(WORK ITEM)
Which lines of the listing hold the string "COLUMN"? Copy those lines.

(EXTRACTED RECORDS)
• • •

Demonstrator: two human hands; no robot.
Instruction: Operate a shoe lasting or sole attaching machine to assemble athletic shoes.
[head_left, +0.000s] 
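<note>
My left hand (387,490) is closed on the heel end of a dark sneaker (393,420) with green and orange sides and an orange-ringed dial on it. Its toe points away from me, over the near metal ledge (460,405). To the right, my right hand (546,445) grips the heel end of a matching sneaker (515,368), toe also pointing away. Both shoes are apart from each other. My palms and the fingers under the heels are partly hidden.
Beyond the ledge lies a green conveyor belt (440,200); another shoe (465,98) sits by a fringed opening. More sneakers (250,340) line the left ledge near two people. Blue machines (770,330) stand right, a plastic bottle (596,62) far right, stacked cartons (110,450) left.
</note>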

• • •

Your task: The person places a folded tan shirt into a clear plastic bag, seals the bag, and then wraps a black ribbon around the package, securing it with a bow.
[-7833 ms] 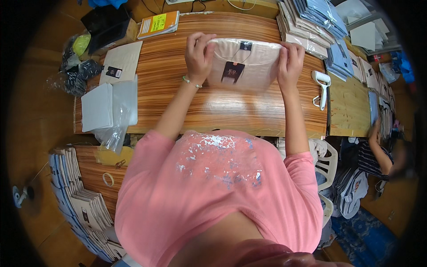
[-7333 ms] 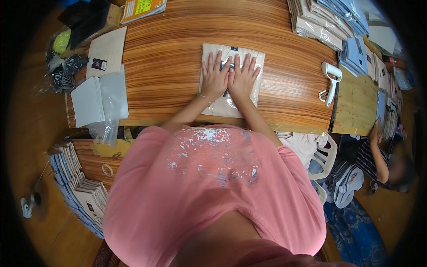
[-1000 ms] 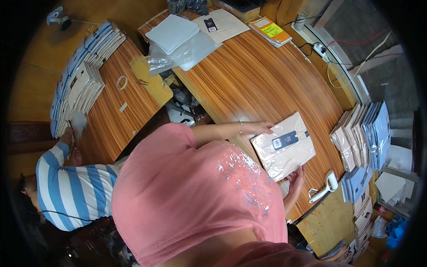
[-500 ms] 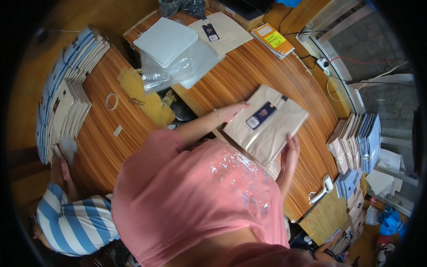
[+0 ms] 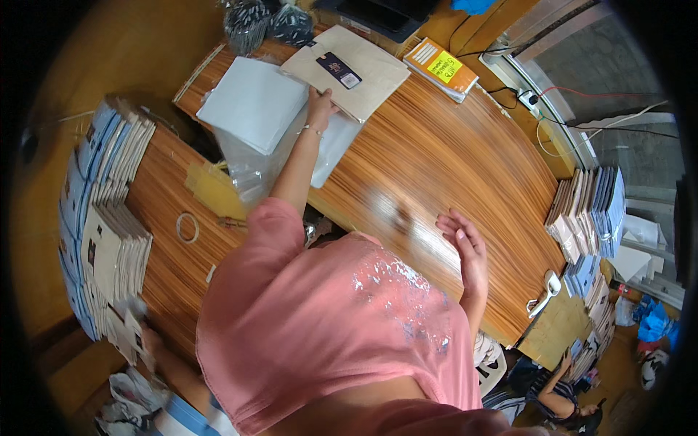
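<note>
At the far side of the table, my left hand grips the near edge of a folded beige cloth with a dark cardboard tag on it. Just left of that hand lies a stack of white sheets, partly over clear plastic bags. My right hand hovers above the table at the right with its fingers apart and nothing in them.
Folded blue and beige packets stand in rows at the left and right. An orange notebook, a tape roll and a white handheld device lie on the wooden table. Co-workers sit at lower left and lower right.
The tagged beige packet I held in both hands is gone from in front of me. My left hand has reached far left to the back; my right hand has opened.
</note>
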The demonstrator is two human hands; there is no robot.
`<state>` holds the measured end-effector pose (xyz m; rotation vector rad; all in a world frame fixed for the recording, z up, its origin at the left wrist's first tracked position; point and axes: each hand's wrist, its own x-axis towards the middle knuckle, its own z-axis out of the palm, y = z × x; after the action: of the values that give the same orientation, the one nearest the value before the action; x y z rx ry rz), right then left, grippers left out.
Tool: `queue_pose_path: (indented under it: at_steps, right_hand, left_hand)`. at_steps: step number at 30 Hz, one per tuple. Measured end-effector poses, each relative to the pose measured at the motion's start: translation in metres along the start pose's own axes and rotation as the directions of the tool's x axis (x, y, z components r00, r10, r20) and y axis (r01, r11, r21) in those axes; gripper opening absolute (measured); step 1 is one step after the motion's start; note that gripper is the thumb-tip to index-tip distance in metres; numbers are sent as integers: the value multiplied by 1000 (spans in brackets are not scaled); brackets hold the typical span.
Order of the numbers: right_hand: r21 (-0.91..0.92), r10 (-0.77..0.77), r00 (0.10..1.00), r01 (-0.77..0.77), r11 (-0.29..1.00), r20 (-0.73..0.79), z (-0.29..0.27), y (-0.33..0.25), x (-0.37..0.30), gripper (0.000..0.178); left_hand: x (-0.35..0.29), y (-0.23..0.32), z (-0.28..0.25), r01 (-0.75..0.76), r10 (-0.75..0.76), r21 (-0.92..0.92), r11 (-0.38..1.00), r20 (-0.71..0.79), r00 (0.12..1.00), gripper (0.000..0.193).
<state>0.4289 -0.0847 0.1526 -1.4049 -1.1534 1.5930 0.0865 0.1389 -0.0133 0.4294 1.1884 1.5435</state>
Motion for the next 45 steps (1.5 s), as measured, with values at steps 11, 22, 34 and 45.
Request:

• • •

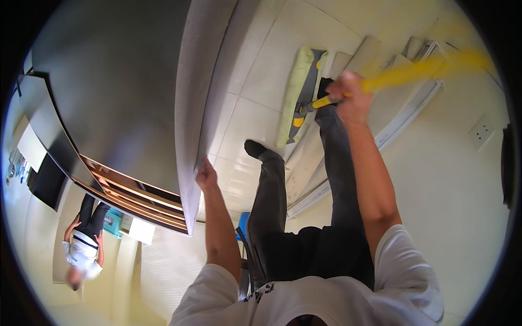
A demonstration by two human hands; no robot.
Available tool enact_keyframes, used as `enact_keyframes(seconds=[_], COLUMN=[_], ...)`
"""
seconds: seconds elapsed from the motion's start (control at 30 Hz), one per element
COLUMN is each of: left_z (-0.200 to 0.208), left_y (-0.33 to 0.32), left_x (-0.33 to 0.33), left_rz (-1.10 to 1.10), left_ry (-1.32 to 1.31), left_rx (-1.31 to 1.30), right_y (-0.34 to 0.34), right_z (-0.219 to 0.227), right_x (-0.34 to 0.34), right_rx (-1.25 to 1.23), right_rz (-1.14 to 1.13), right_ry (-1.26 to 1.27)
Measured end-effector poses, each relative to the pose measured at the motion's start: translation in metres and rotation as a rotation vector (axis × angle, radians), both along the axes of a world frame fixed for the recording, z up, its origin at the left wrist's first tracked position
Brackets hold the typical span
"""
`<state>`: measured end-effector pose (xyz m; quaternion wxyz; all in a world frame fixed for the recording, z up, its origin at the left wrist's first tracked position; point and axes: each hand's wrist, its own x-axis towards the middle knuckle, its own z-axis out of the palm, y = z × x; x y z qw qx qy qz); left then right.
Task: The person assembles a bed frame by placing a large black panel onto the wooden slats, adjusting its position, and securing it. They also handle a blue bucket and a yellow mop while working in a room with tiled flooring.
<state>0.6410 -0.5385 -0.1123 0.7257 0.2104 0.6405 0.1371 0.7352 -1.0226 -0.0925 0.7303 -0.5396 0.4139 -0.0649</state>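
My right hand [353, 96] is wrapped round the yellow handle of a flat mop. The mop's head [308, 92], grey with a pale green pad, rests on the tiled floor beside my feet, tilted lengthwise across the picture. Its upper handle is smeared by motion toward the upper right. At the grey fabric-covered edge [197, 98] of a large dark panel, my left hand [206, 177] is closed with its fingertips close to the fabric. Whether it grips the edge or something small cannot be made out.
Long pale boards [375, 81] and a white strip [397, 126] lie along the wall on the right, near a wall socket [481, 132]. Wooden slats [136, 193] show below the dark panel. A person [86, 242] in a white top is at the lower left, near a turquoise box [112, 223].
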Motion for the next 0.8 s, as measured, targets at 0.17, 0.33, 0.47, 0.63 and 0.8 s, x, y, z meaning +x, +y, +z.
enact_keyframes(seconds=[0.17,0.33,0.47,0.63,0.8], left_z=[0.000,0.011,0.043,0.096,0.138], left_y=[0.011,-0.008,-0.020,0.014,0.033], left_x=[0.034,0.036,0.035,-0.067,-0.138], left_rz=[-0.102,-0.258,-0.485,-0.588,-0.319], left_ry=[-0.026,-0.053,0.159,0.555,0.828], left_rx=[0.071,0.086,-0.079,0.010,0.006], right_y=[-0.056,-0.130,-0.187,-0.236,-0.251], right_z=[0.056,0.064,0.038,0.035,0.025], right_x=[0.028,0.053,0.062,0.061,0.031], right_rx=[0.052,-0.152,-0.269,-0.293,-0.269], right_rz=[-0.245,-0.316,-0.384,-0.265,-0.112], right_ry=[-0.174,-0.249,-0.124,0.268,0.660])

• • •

(RESPONSE)
Available tool enact_keyframes, used as `enact_keyframes(seconds=[_], COLUMN=[_], ...)`
COLUMN is each of: left_z (-0.200 to 0.208), left_y (-0.33 to 0.32), left_x (-0.33 to 0.33), left_rz (-1.10 to 1.10), left_ry (-1.32 to 1.31), left_rx (-1.31 to 1.30), right_y (-0.34 to 0.34), right_z (-0.219 to 0.227), right_x (-0.34 to 0.34), right_rx (-1.25 to 1.23), right_rz (-1.14 to 1.13), right_ry (-1.26 to 1.27)

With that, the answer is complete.